In short, fuck dishwashing. My least favorite part of any day.

Wednesday, May 12, 2010

Y'ALL I LIKE "ACROSS THE SEA"


SPOILERS DUH

Okay, so, I really liked Across The Sea. Like, I really liked it. I was taken in, involved, everything.

It's a little bizarre, and yeah, you know, it is about magic after a fashion. But honestly, what the fuck did you expect it to be? Was the "it's PHYSICS" explanation really any more articulate or seriously meaningful? Time travel doesn't actually exist, you know. It doesn't. Time may be a dimension but we don't understand it. At least they're giving some kind of explanation instead of being like "WELL IT'S THIS MACHINE WITH WHEELS AND GEARS YOU SEE". We already got the sci-fi weird machine bullshit out of the way in seasons 2-5. And besides, as my nerdy brother is fond of quoting, any sufficiently advanced technology is indistinguishable from magic.

This is a weird fucking island. A lot of weird, inexplicable things happen. Is magic really that surprising?

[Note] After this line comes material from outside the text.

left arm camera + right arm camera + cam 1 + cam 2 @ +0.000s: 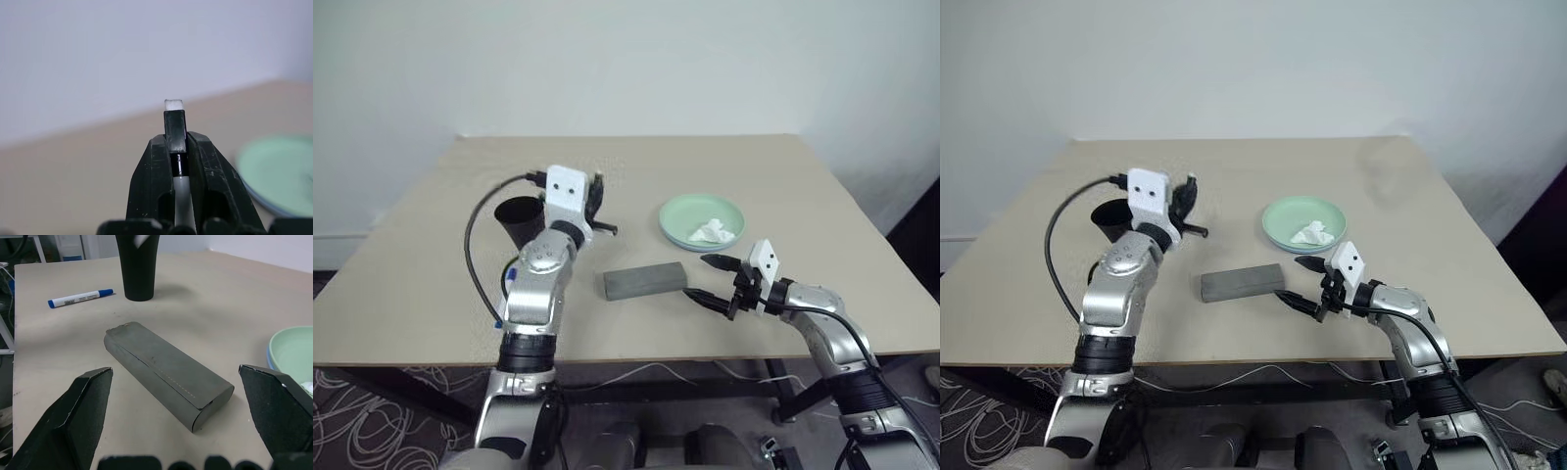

And it's not just magic (though it is very much magical). It's also about spirit. And yeah, it's hokey, but again: the fuck did you want? This is all about the power of fucking love and the human spirit and faith versus fact and all of that.

And it's not just magic and spirituality: think about the role that light, overpowering, beautiful light, has played on this island as a theme and a motif. Most notably, this light accompanied the time jumps of season five, due to the malfunctioning wheel MIB fashioned. When Desmond pressed the fail-safe, light accompanied the tremors that brought the plane down.

Also, what's so fucking wrong with magic? Magic is awesome. I love Harry Potter, and magical realism, and all of that bullshit. Magic kicks ass.

Was the CGI corny? Yeah. So? I thought it was also beautiful. This show is not about fucking reality.

I love this episode because it did not give "the whispers are SPIRITS" bullshit direct answers. It told a story of mythology that moved forward my understanding of the island and the essence of this show. Across The Sea shifted the way I view the show: what it's about, what lies beneath it, where it came from, what it represents. And I couldn't ask or expect anything more of it.

Further reading:

Lost S6E15: Across the Sea

Thesis statement


I love writing. I love writing for my usually very serious critical feminist blog Deeply Problematic.

But sometimes, it's a little hard to verbally and critical limber up in the morning. I don't think about feminism and my privilege twenty-four hours out of the day. I don't always want to write about the Problems in the World and why they're Relevant. I don't always want to re-draft and re-draft, and re-draft and re-draft, to make sure I'm not offending, not centering my privileges, etc. I love doing this a lot of the time. I feel honest and real and insightful when I write for Deeply Problematic, and it's deeply challenging and deeply gratifying.

But that's not all I want to write. I want to write about, like, my struggles with gardening, or why I love Bette Davis. I want a space to write about stuff without having to re-draft. I want a place to write about silly things. I want to write like a regular blogger, really colloquially, write and press publish, etc.

So, this is my space to write things off the cuff. It's where I'll come to warm up my critical skills in the morning while drinking my coffee, and to vent at night while I'm drinking my beer. There will be feminism on occasion, since I am a feminist. And just because I'm sick of considering my privilege doesn't mean it won't show here, and hurt people, and you're welcome to call me on that. But mainly it's just going to be my critique - positive or negative - on things not necessarily directly relevant to dismantling the kyriarchy.